A third option is to wait for the experts to chime in, to develop guidelines that determine which patient should be given which drugs. Ideally these guidelines won't be biased by, say, industry influence. Sadly, most such guidelines are usually created by clinical trial experts, most of whom have deep and complicated ties to industry.

Fourth, the doctor could discuss the pros and cons of Xarelto with Holmgren and let her decide whether to take the pill. In a world where we tout the importance of shared decision making, this option seems like it ought to be the best. If the right treatment for Holmgren isn't straightforward, and there are risks and benefits of Xarelto that Holmgren needs to know about, maybe she should be part of this decision. But it's not easy to involve patients in these kinds of decisions. I read through the New England Journal article and tried to imagine what I would say to a patient like Holmgren. I couldn't wrap my mind around the data well enough to describe it to her in a pithy and informative way.
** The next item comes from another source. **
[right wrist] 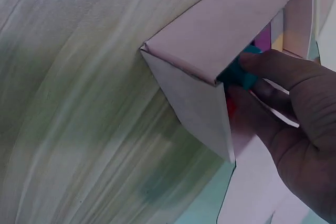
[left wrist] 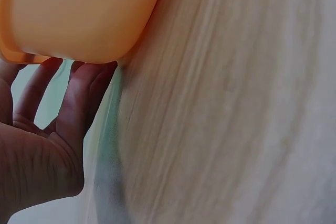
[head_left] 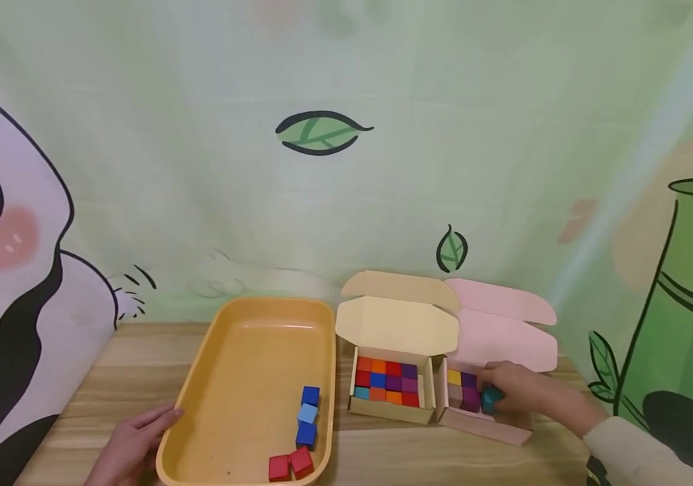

Finally, the doctor could employ a softer form of informed consent in such cases. Doctors need to make difficult judgments about which patients to prescribe which therapies. As the judgment becomes more difficult, they can explain to patients why they're prescribing the drug, and why there is clinical uncertainty about what's best in their case. Maybe this doctor could have said something to Holmgren along the lines of: "In addition to the aspirin and beta blockers, I am giving you a new pill called Xarelto. A study in Europe showed it helps patients to avoid heart attacks, but the patients in the study were mainly white men who are younger than you. My guess is that you'll benefit from this pill. But it does carry the risk of bleeding. And if you're nervous about that, I totally respect it if you want to hold off on taking this medication."

I prefer this last option. But I cannot say I have consistently been so forthcoming with all my patients. It is too hard to keep track of all the trials and all the uncertainties.

No one ever said medical decision making was easy.